Dialogsuchende wissen um diese Probleme und beziehen sie ein. Ein guter
Anknüpfungspunkt kann die geschichtliche Ebene sein, auf der die Geschichte der
Synagogen in Deutschland und speziell vor Ort erforscht wird. Hier werden
hilfreiche Ansätze geboten. Besonders
weist Heidemarie Glöckner auf die Bedeutung des Alltäglichen im
interreligiösen Gespräch hin: „Die gesunde Neugier von Kindern und Jugendlichen
ist zuerst auf das Naheliegende gerichtet. Sie interessieren sich für das
Kleinmaschige der alltäglichen Lebensvollzüge, durch die ja erst deutlich wird,
wodurch sich Menschen verschiedener Religionszugehhörigkeit unterscheiden“
(75). In den „Exemplarischen Bausteinen“ werden Informationskarten für den
Synagogenbesuch, Fragekarten für Quiz und weitere erfahrungsorientierte
Lernformen vorgestellt.
Schöpfung
Um den Schöpfungsglauben in den abrahamitischen Religionen
geht es in dem gemeinsamen Beitrag von Marcus Schalom Schroll, Johannes
Lähnemann, Rabeya Müller. Bedeutsam ist hier, dass das Verhältnis zur
Naturwissenschaft thematisiert wird und auch die Weltbildbezogenheit religiöser
Schöpfungstexte. Im Vordergrund stehen in dieser interreligiösen Betrachtung
die Geschöpflichkeit des Menschen und seine Verantwortung für die Schöpfung. An
einigen Stellen wünscht man sich mehr Konkretion und stärkere Ausführlichkeit.

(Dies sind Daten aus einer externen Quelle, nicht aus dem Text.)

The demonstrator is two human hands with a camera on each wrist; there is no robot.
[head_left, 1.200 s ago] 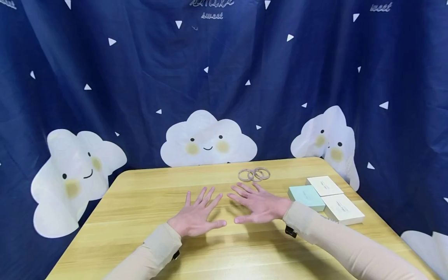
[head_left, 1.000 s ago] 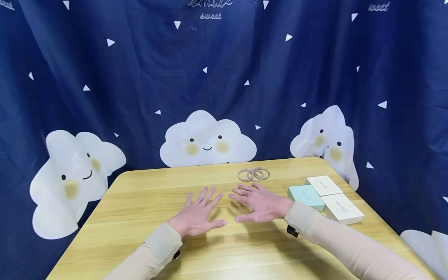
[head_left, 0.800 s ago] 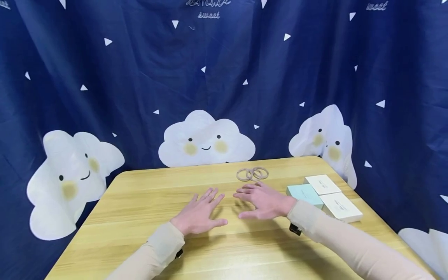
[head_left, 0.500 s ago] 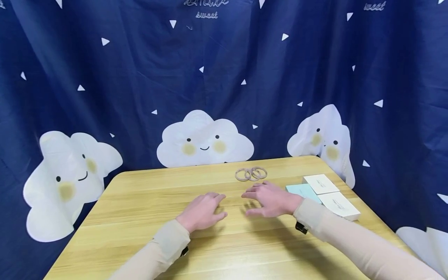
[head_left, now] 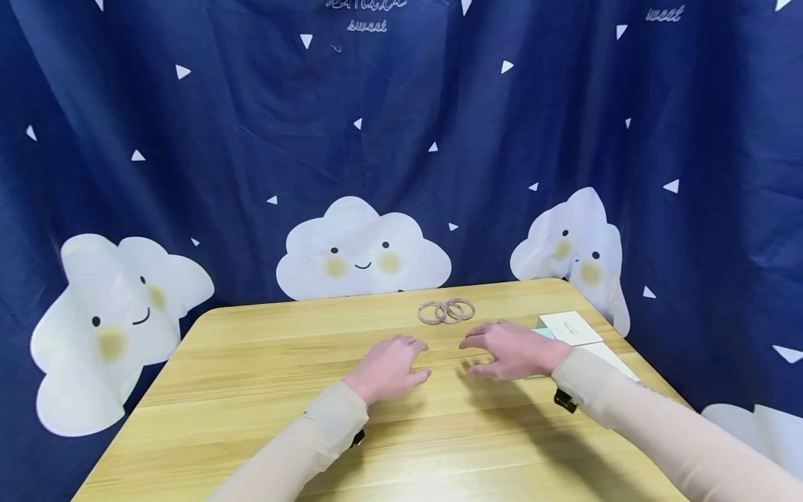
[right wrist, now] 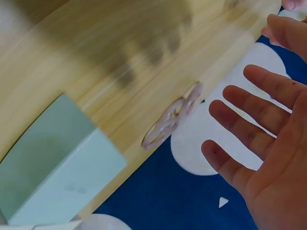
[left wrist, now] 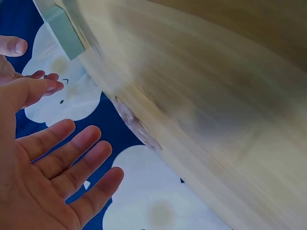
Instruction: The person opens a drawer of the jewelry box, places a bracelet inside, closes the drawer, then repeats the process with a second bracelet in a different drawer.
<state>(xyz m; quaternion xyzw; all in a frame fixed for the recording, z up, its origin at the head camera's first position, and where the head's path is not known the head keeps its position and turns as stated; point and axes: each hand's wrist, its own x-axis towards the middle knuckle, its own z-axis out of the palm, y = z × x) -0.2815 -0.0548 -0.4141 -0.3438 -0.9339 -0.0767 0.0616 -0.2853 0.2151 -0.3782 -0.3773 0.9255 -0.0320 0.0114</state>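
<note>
My left hand hovers over the middle of the wooden table, holding nothing, its fingers loosely bent and apart in the left wrist view. To its right my right hand is also in the air with relaxed, spread fingers. Beyond both hands, several pale purple-pink bangles lie overlapping in a row near the table's far edge; the right wrist view shows the bangles as shiny rings. Closest to the right hand is a mint-green box, mostly hidden behind that hand in the head view. Neither hand touches any object.
Two white boxes, a farther one and a nearer one partly covered by the right sleeve, sit beside the mint box on the table's right. A navy curtain with smiling clouds hangs behind the wooden table.
Both hands have shifted to the right, and their fingers have gone from widely spread to loosely bent. The right hand now covers much of the mint box. Bangles and boxes stay put.
</note>
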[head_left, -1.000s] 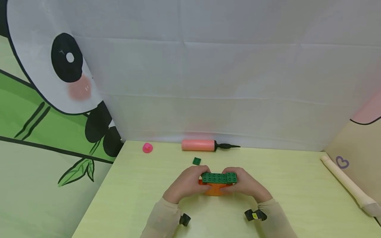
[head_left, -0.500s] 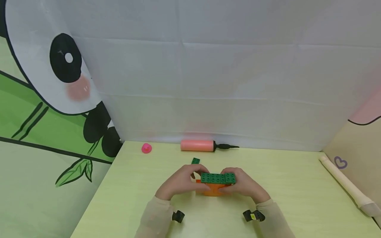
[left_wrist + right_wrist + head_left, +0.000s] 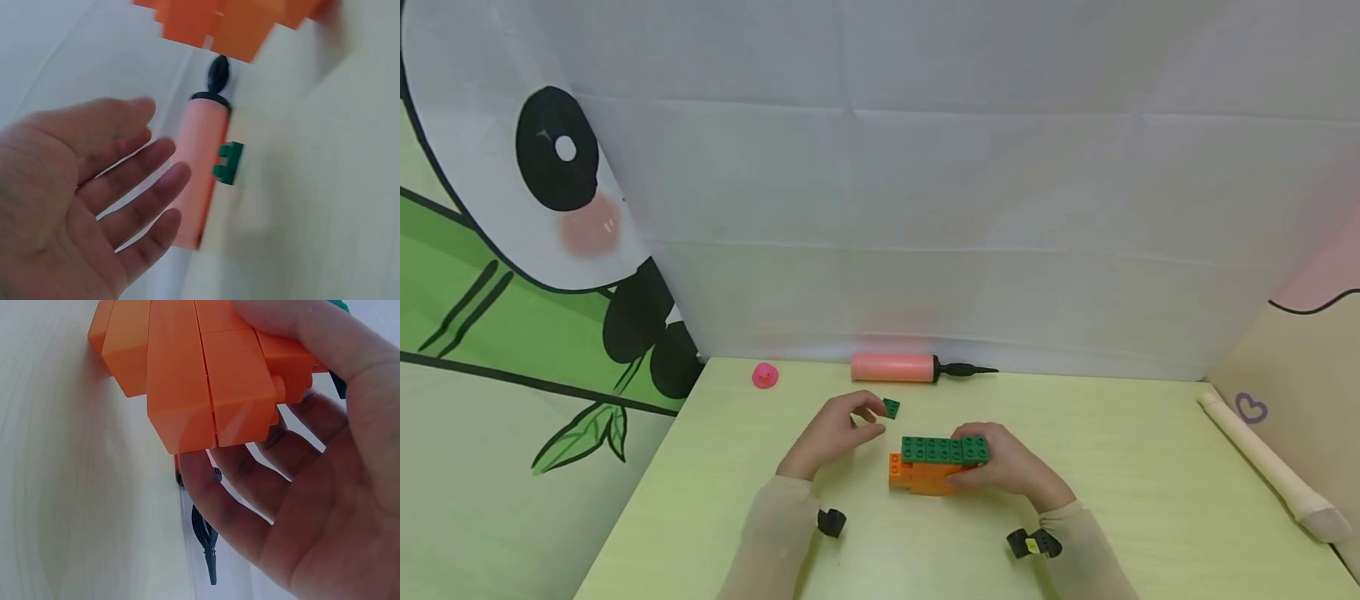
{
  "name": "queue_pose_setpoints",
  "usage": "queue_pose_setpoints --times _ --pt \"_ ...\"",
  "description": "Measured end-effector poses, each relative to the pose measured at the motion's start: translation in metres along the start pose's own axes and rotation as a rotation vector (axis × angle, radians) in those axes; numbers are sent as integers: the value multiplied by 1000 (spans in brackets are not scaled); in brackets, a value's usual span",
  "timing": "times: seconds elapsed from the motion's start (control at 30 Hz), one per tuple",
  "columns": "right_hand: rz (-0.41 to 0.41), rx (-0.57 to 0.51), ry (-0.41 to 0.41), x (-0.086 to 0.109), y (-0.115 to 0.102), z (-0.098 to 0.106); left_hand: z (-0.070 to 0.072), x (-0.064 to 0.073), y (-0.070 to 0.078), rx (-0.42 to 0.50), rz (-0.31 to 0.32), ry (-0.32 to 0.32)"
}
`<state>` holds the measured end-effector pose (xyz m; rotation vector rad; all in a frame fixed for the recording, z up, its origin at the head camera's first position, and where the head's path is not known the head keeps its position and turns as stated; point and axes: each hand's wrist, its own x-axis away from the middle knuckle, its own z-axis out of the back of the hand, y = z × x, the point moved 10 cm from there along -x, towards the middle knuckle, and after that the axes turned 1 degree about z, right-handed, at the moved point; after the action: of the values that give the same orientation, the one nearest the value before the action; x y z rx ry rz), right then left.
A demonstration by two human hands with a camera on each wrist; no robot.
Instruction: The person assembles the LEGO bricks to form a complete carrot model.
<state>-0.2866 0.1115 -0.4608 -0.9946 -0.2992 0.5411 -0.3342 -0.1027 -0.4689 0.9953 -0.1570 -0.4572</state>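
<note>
My right hand point(image 3: 1011, 467) grips a built block of toy bricks by its right end, with green studded bricks point(image 3: 943, 450) on top and orange bricks point(image 3: 921, 477) below. In the right wrist view, the thumb and fingers of the right hand point(image 3: 325, 506) curl round the orange bricks point(image 3: 181, 375). Away from the block, my left hand point(image 3: 831, 433) reaches forward with nothing in it. Just beyond its fingertips lies a small loose green brick point(image 3: 891, 407). The left wrist view has the left hand point(image 3: 100, 187) with fingers spread, apart from the green brick point(image 3: 231, 164).
At the back of the pale table point(image 3: 1075, 433) lies a pink hand pump point(image 3: 892, 367) with a black nozzle. A small pink toy point(image 3: 765, 376) sits to its left. A rolled tan cloth-like tube point(image 3: 1270, 467) runs along the right edge. A white sheet point(image 3: 925, 183) hangs behind.
My left hand has let go of the brick block and moved left and forward to the loose green brick. More of the block's orange left end shows. The right hand still holds it.
</note>
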Motion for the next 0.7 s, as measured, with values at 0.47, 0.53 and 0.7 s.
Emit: queue_pose_setpoints --times 0.47,0.53,0.7 --pt "-25 -49 -2 1 1 -2 -16 -46 -24 -305 82 -3" --pt "-30 -51 -1 1 1 -2 -19 -49 -21 -345 65 -9" --pt "-26 -68 3 1 2 -1 -23 -52 -16 -409 32 3"
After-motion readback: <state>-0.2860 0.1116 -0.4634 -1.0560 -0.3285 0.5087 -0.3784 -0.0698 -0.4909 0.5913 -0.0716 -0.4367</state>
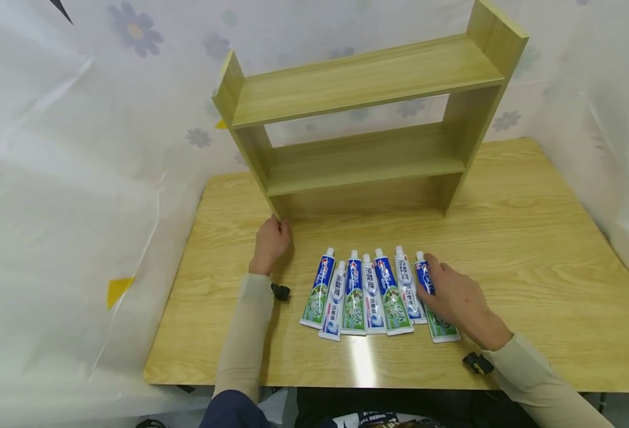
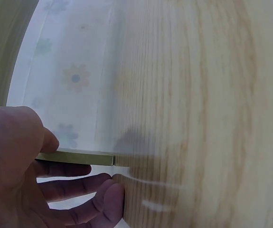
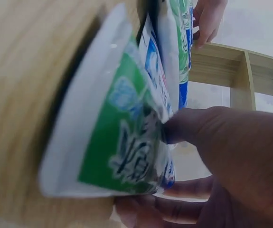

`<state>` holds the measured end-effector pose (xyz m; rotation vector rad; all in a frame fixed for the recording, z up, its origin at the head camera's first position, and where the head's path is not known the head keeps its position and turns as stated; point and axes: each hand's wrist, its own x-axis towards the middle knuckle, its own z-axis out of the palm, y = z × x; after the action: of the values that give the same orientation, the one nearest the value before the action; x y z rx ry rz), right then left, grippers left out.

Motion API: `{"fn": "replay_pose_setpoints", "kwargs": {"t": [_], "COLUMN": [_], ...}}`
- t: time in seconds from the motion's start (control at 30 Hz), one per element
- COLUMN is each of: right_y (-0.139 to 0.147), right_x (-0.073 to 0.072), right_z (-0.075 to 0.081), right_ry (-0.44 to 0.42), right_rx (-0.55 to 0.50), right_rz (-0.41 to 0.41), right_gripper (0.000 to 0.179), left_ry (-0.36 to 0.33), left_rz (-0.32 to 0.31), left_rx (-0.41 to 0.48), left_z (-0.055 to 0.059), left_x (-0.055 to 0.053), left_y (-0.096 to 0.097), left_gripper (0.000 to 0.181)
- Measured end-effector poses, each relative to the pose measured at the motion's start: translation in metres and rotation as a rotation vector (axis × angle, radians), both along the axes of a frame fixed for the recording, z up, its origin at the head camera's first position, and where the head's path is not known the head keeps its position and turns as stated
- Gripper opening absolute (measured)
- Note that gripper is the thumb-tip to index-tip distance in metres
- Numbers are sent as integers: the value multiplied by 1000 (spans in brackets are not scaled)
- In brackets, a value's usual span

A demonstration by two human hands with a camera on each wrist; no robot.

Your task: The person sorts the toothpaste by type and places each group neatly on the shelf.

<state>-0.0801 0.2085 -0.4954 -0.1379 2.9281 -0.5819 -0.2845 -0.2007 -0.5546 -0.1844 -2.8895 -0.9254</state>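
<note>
A wooden shelf rack (image 1: 368,151) stands toward the back of the table. My left hand (image 1: 272,242) is at its lower left corner; in the left wrist view the thumb and fingers (image 2: 74,187) pinch the edge of the side panel (image 2: 81,158). My right hand (image 1: 459,300) grips the rightmost toothpaste tube (image 1: 439,318), a blue and green one, with the thumb on one side and fingers on the other. To its left lie several more tubes in a row, blue-green ones (image 1: 354,297) alternating with white-blue ones (image 1: 374,300), caps toward the rack.
The wooden table (image 1: 539,285) reaches out on both sides of the tubes, its front edge near the person's body. Behind and beside it hangs a pale flowered sheet (image 1: 132,77). Each wrist carries a small black camera, like the one (image 1: 280,292) on the left.
</note>
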Motion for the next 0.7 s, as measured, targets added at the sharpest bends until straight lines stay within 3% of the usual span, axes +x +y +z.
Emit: {"fn": "replay_pose_setpoints", "kwargs": {"t": [0.03, 0.1, 0.23, 0.27, 0.33, 0.47, 0.53, 0.57, 0.7], "right_y": [0, 1, 1, 1, 2, 5, 8, 9, 11], "right_x": [0, 1, 1, 1, 0, -3, -5, -6, -10], "right_z": [0, 1, -1, -2, -4, -6, -6, -7, -4], "right_ry": [0, 2, 10, 11, 11, 5, 10, 18, 65], "right_rx": [1, 3, -19, -25, -40, -93, -117, -128, -157], "right_rz": [3, 6, 6, 6, 9, 6, 5, 5, 7], "right_gripper": [79, 80, 80, 80, 80, 79, 78, 78, 77], "left_ry": [1, 0, 30, 35, 55, 47, 76, 67, 71], "left_rz": [-5, -12, -2, 2, 1, -28, -38, -39, -33], "left_rx": [-3, -2, 0, 8, 13, 46, 38, 38, -18], "left_z": [7, 8, 5, -3, -2, 23, 21, 29, 37], "left_x": [6, 7, 7, 2, 3, 20, 20, 24, 28], "left_y": [1, 1, 2, 0, 0, 6, 3, 6, 11], "left_gripper": [39, 38, 38, 39, 38, 35, 38, 37, 35]}}
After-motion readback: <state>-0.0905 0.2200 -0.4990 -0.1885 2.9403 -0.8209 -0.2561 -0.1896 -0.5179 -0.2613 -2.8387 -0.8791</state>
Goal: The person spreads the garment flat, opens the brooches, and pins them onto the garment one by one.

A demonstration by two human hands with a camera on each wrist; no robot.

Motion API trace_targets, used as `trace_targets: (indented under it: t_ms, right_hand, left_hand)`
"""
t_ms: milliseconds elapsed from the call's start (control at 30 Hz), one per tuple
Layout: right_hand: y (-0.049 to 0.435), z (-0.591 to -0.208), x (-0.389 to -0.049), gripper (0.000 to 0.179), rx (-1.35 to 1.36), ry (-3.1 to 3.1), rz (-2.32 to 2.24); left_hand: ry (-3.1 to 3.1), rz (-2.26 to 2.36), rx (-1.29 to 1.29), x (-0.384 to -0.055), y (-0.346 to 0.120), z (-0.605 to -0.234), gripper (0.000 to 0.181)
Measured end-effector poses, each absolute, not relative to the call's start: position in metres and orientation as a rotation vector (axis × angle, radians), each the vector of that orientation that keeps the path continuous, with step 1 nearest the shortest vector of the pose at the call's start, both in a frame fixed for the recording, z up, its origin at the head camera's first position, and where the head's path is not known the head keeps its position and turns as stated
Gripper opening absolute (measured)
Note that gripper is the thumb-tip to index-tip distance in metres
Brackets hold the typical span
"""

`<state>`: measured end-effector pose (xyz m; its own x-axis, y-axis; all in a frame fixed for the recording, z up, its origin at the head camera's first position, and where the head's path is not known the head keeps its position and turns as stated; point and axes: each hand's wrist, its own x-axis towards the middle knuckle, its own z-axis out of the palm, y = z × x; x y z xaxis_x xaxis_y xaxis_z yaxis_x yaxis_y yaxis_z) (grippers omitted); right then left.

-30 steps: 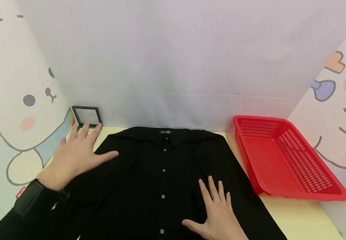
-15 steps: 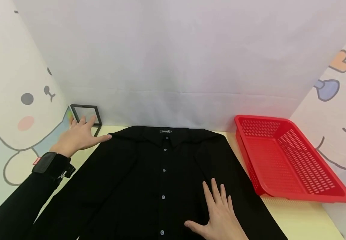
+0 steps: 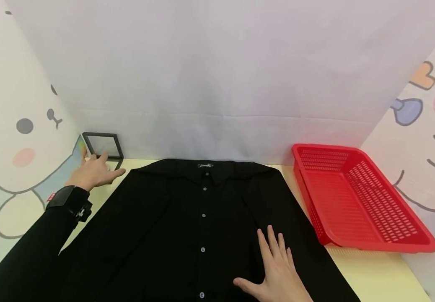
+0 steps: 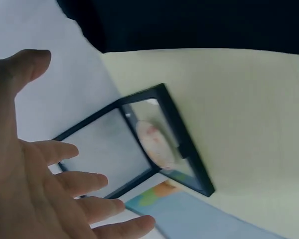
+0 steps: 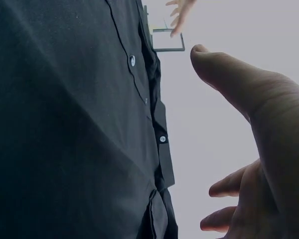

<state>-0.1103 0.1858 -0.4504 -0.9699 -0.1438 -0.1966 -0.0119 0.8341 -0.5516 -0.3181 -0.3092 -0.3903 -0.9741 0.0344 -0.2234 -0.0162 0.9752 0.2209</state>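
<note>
A black button-up shirt (image 3: 164, 218) lies spread out front side up, collar toward the back wall. My left hand (image 3: 93, 172) reaches over the far left corner, fingers spread and holding nothing. Just by its fingertips stands a small black-framed hinged case (image 4: 187, 137) with clear panels, its lid raised against the wall. Inside the case's lower half shows an oval, pinkish-white piece (image 4: 154, 144), somewhat blurred. My right hand (image 3: 275, 268) hovers with spread fingers over the shirt's right front, gripping nothing. In the right wrist view its thumb and fingertips are apart from the cloth.
To the right of the shirt a red perforated plastic basket (image 3: 353, 201) stands on the pale yellow table (image 3: 376, 272). A white wall (image 3: 217, 84) closes off the back, and cartoon-printed panels flank both sides.
My left hand has moved from over the shirt's left sleeve farther away, to the black-framed case, its fingers staying spread. The right hand has hardly shifted; shirt and basket lie as before.
</note>
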Motion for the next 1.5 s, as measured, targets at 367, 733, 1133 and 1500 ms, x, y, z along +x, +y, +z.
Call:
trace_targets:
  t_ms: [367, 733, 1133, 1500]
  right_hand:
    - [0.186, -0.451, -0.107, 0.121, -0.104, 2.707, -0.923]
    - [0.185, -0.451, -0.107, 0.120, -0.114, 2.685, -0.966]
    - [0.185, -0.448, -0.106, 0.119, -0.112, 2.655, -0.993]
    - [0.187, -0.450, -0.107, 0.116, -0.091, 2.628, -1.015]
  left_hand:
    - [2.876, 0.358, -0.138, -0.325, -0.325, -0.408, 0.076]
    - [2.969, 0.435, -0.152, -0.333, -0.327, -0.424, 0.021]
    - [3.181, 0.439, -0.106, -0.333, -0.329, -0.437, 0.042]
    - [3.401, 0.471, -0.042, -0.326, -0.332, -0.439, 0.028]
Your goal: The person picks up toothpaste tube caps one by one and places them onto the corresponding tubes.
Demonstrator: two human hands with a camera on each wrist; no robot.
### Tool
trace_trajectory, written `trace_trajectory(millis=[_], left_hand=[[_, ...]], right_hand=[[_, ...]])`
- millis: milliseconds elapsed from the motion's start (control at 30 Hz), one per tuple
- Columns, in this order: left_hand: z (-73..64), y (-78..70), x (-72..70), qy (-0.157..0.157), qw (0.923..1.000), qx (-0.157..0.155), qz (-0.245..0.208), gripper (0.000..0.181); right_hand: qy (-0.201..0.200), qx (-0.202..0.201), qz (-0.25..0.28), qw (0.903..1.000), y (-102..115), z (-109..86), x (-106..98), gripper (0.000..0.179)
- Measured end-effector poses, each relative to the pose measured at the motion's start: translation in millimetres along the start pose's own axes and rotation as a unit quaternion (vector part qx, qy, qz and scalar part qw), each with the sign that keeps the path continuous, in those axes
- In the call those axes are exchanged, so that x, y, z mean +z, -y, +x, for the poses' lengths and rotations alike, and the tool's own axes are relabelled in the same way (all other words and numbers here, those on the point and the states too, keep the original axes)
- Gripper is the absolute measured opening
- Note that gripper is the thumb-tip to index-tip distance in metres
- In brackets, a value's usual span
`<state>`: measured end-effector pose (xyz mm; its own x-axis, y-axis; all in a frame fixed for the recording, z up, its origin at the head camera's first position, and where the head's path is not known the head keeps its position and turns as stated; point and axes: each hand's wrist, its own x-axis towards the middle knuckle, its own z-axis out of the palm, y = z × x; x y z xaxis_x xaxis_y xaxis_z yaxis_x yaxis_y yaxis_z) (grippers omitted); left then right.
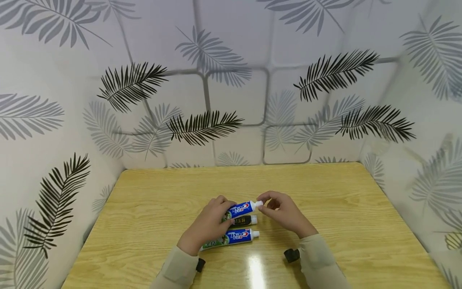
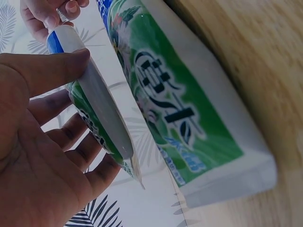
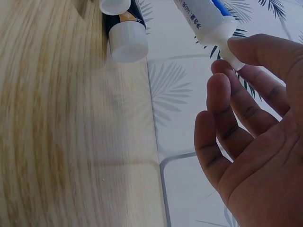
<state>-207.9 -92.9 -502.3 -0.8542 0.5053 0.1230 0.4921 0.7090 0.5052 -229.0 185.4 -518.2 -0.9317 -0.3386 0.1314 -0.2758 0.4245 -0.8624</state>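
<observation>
My left hand [image 1: 207,222] grips a blue and green toothpaste tube [image 1: 242,208], thumb on one face and fingers behind, as the left wrist view shows. At the tube's right end, my right hand [image 1: 284,210] pinches the white cap [image 3: 231,56] between thumb and fingertips. The held tube is tilted a little and appears raised off the table. A black toothpaste tube [image 1: 246,220] lies just in front, partly hidden by my left hand. Nearest to me lies another blue and green toothpaste tube [image 1: 238,236], its white cap pointing right.
The tubes lie on a wood-grain table [image 1: 162,192]. Behind it and along its sides stands a wall covering [image 1: 234,100] with feather patterns. A bright reflection shows on the table's front part. A dark wrist device [image 1: 291,255] sits at the right sleeve.
</observation>
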Motion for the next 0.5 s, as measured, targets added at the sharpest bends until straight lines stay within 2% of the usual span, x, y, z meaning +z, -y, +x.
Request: trace_trajectory(millis=[167, 333, 500], left_hand=[[-0.3, -1.0, -1.7, 0.001, 1.0000, 0.008, 0.000, 0.044], [0.0, 0.5, -1.1, 0.010, 0.9998, 0.014, -0.003, 0.045], [0.9, 1.0, 0.4, 0.018, 0.9994, 0.023, -0.018, 0.045]], right_hand=[[0.011, -0.012, 0.001, 0.9999, -0.3, -0.6, -3.0, 0.018], [0.014, 0.000, 0.004, 0.9999, 0.5, -2.3, -4.6, 0.019], [0.016, 0.010, -0.003, 0.9998, -1.3, -4.0, -6.4, 0.013]])
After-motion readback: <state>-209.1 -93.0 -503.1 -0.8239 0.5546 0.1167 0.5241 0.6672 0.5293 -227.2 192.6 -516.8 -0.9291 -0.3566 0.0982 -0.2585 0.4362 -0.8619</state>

Man spürt, dass dies ein erster, tastender Versuch ist, religionspädagogische
Arbeit gemeinsam zu planen. Ist es dieser Unsicherheit zu verdanken, dass man
an dieser Stelle den Klassiker von Jörg Zink „Die letzten sieben Tage der Erde“
erneut abgedruckt findet (108)?
Hinduismus
Schülerinnen im Übergang von Sekundarstufe I zu
Sekundarstufe II sollen besonders mit dem Thema „Hinduismus, Gandhi und die
Christen“ angesprochen werden ( 111 – 148). Hier werden zahlreiche
religionskundliche Basisinformationen geboten, die unterrichtlich gut
eingesetzt werden können. Die Erfahrungs- und Reiseberichte von Klaus und
Susanne Wild, Werner Haußmann und Johannes Lähnemann geben dem Thema eine
persönliche Würze. Der religionsübergreifende Ansatz vergleicht Gandhis Ethik
mit Worten Jesu. Zu ergänzen wäre der Hinweis:wo die lokalen Verhältnisse es
zulassen, sollten auch Begegnungen mit indischen Gläubigen organisiert werden.
Buddhismus
Reizvoll und anspruchsvoll zugleich sind die
Unterrichtsideen zum Buddhismus, die Christiane Lähnemann vorlegt:
„Buddha und Jesus“ (149 – 180). Sachkundig werden hier auch zahlreiche
Literatur- und Unterrichtshilfen vorgestellt. Weitere Schwerpunkte: Meditation,
Richtungen des Buddhismus, Leben und Worte von Buddha im Vergleich mit Jesus,
Mönchtum. Es fehlt auch nicht der Hinweis auf zentrale Internetangebote zum
Buddhismus und die Anregung, den nächstgelegenen buddhistischen Treffpunkt zu
besuchen. Wenn die Schulmöglichkeiten auch nur teilweise eine Verwirklichung
dieser Anregungen zulassen, so können die Schülerinnen und Schüler doch tief in
die fremde Materie eindringen.
Weltethos
Das Projekt Weltethos ist den meisten Religionspädagogen
bekannt. Es gibt ausführliches Film- und Internetmaterial dazu. Günther
Gebhardt und Stefanie Schnebel verweisen auf die vorliegenden
Unterrichtsmodelle und stellen kurz eigene Entwürfe dar. Diese können
schulische Projektarbeit anregen und fächerübergreifendes Lernen anregen. Mit
diesem ethischen Beitrag schließt sich der Kreis der Unterrichtsanregungen
dieses empfehlenswerten Buches.
Fazit
Der Religionsunterricht der Zukunft wird sich intensiver mit
interreligiösen Fragestellungen beschäftigen als es bisher der Fall war. Daher
ist es sehr zu wünschen, dass diese Anregungen in der Ausbildung von
Religionslehrkräften und in der täglichen Schulpraxis eine kreative Umsetzung
erfahren können. Die Synthese von vertiefender Fachinformation und anregenden
Unterrichtsmaterialien ist gut gelungen.